LE RAPPORT QUI ACCABLE LA DIRECTION DE PSA

PRESSE - COMMUNICATION

LE RAPPORT QUI ACCABLE LA DIRECTION DE PSA

L’expert gouvernemental a identifié une succession «d’erreurs stratégiques depuis vingt ans», qui nécessite aujourd’hui un redressement d’urgence.

difficile-demoncratisation-arabe-imag.jpgDévoilé aux syndicats le 11 septembre, le rapport de M. Sartorius, l’expert gouvernemental chargé d’analyser la situation de PSA, conclut que le groupe «doit d’urgence redresser la situation». Estimant que «la nécessité d’un plan de réorganisation des activités industrielles et de réduction des effectifs n’est malheureusement pas contestable», M. Sartorius insiste pour que les mesures du plan soient «limitées strictement à ce qui est nécessaire au redressement de l’entreprise», et sans licenciements secs. Outre ce diagnostic, ce rapport a le mérite d’identifier les causes qui ont conduit le groupe à produire un plan programmant 8.000 suppressions d’emplois et la fermeture de l’usine d’Aulnay-sous-Bois.

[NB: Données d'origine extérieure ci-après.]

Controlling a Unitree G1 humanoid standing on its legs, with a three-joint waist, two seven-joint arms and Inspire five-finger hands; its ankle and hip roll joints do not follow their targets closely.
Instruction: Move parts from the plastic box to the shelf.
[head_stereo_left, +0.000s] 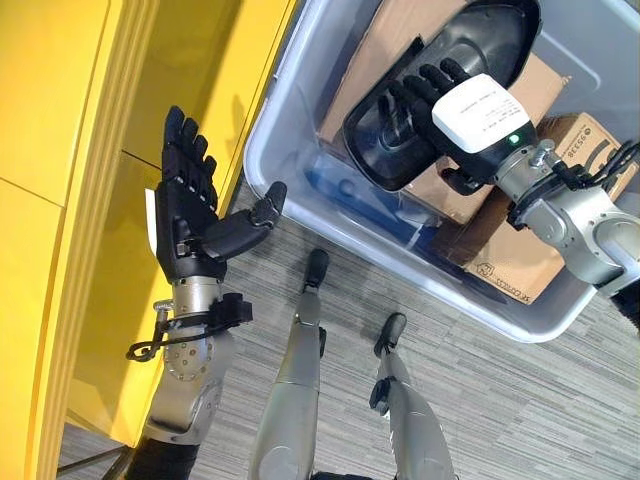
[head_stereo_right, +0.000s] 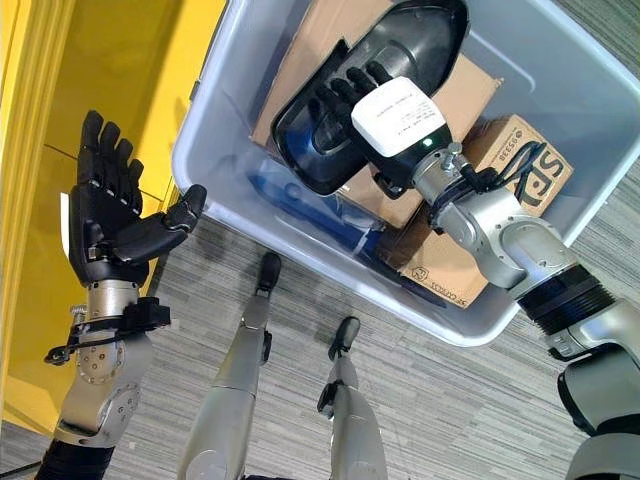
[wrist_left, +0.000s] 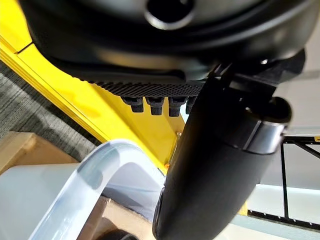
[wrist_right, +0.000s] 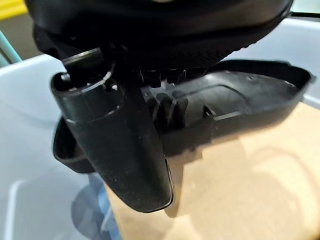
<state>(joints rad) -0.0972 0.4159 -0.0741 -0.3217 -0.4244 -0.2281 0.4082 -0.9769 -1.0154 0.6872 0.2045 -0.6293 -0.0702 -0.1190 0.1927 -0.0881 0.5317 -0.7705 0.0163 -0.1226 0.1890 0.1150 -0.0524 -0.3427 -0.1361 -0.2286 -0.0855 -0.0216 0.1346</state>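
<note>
A: Right robot hand (head_stereo_right: 345, 95)?
B: Inside the plastic box (head_stereo_right: 560, 60). Fingers lie in the hollow of the black moulded part (head_stereo_right: 420, 35), thumb under its rim, so clamped on it. Right wrist view agrees: thumb one side of the part's edge, fingers the other.
A: And where's the part sitting?
B: On a flat cardboard box (head_stereo_left: 380, 50) near the box's far wall, tilted, one end toward the near-left corner.
A: Anything else in there?
B: Printed cartons (head_stereo_right: 520, 150) at the right end, w/ a blue-ish bagged item (head_stereo_left: 350, 195) along the near wall. The box stands on the grey carpet floor (head_stereo_left: 480, 390).
A: Left robot hand (head_stereo_left: 185, 215)?
B: Up in the air, outside the box's left corner, fingers straight and apart, thumb out toward the rim, holding nothing. Behind it is the yellow shelf unit (head_stereo_left: 90, 120).
</note>
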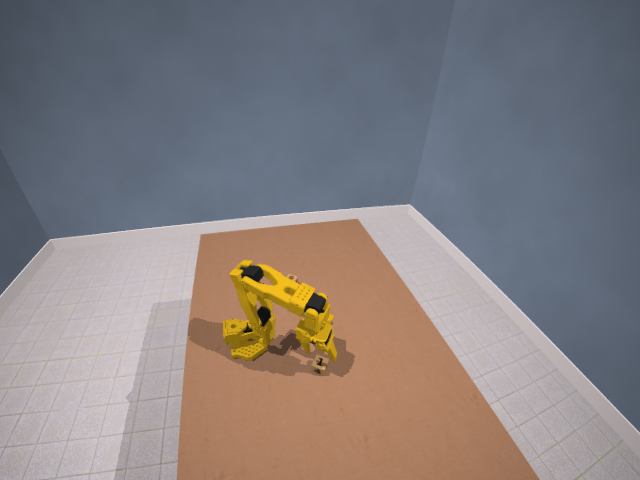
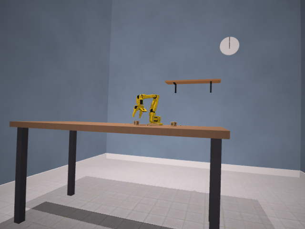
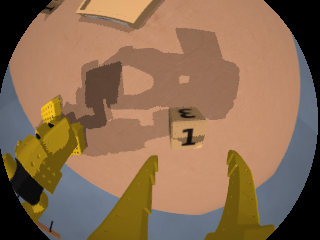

Une succession d’erreurs stratégiques depuis vingt ans: PSA est handicapé par sa position de constructeur généraliste, «pris en tenaille entre les voitures produites à bas coût en Europe centrale et orientale, d’un côté, et les constructeurs allemands premium» de l’autre, souligne le rapport. De plus, «PSA a choisi jusqu’à présent de préserver son indépendance» en privilégiant des partenariats ponctuels. Résultat, il «n’est plus que le huitième constructeur mondial». M. Sartorius pointe également du doigt le manque «d’ambition dans l’internationalisation du groupe», ce qui lui vaut d’être à la traîne en Chine, en Amérique latine et carrément absent d’Amérique du Nord. Autre critique de taille: la propension du groupe à privilégier versements de dividendes et rachats d’actions pour 6 milliards d’euros entre 1999 et 2011 plutôt que d’investir. Enfin, le rapport critique le choix qui l’a amené à décider la fermeture en 2014 de l’usine d’Aulnay en évacuant «rapidement la possibilité d’arrêter son usine de Madrid, qui souffre pourtant de nombreux défauts».

QUE LES GROS SALAIRES LÈVENT LE CAMP

«Ce rapport conclut que PSA est malade; il a posé le diagnostic, reste maintenant à s’entendre sur la thérapie», a réagi Christian Lafaye, délégué central FO chez PSA, précisant que «les grandes décisions» n’interviendront qu’après la remise du rapport d’expertise du cabinet Secafi, mandaté par le CCE. Des premières conclusions de nature économique sont attendues fin octobre, avant la publication du rapport final prévue fin novembre.

À la question pourquoi faire payer aux salariés les erreurs stratégiques des dirigeants? Christian Lafaye suggère notamment cette réponse: «Il y a dans le groupe 150 à 200 personnes qui touchent des salaires de l’ordre de 150.000 à 250.000 euros par an et qui remplissent les conditions pour partir à la retraite. Leur départ dégagerait une cinquantaine de millions d’euros, soit l’équivalent de 1.250 emplois d’ouvriers.» Le rapport Sartorius affirme que «toutes les pistes doivent être explorées». Pourquoi pas celle-ci?